Return exactly the listing's lines, from its first line to the line holding "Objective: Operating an", ends included.
- Opening Delimiter -
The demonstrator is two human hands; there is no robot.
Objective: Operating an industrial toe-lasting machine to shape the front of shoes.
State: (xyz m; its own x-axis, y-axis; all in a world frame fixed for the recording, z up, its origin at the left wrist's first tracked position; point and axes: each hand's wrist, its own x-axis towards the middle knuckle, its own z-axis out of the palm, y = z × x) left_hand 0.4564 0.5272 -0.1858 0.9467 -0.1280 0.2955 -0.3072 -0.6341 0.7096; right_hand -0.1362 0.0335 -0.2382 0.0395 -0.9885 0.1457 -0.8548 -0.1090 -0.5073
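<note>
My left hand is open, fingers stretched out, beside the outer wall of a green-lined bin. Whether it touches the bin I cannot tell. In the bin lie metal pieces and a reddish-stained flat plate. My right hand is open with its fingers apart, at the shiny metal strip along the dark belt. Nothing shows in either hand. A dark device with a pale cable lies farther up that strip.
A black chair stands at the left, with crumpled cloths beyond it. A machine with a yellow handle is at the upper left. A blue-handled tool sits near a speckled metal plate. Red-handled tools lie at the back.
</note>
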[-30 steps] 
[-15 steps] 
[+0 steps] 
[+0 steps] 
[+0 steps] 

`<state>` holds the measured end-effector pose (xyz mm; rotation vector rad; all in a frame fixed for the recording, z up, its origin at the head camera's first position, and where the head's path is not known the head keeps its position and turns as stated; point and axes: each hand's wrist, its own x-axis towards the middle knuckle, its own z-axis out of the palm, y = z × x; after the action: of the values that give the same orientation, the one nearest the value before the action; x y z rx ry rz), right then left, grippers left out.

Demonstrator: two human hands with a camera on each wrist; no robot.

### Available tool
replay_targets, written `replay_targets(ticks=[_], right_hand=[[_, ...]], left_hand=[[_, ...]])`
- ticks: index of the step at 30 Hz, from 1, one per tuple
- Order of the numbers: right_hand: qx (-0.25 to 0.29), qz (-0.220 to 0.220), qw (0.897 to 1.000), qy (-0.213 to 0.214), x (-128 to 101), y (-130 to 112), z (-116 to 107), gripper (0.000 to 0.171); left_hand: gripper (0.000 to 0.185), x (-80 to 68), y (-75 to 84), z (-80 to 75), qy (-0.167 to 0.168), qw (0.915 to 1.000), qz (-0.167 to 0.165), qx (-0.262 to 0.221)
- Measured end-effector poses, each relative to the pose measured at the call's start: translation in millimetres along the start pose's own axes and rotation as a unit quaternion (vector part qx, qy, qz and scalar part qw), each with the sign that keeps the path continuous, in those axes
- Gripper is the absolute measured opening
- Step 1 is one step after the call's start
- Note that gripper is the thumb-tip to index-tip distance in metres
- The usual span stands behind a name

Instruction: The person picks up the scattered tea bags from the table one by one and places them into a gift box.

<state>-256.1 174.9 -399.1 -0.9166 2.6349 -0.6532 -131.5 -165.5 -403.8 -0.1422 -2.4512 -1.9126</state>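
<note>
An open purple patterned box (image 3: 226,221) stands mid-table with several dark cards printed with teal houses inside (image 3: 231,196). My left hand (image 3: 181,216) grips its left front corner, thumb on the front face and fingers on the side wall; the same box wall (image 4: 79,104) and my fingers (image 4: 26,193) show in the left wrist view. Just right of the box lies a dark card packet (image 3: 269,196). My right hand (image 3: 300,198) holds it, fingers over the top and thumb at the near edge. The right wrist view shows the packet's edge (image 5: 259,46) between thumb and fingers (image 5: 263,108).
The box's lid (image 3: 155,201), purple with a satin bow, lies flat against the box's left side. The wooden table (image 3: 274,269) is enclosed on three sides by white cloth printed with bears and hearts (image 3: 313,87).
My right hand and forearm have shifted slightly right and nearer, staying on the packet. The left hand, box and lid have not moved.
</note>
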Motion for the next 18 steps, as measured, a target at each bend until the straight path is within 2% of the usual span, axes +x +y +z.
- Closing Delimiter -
=== ANSWER FOR THIS EXERCISE ===
The demonstrator is two human hands; there is no robot.
Objective: Operating an industrial toe-lasting machine to shape the front of shoes.

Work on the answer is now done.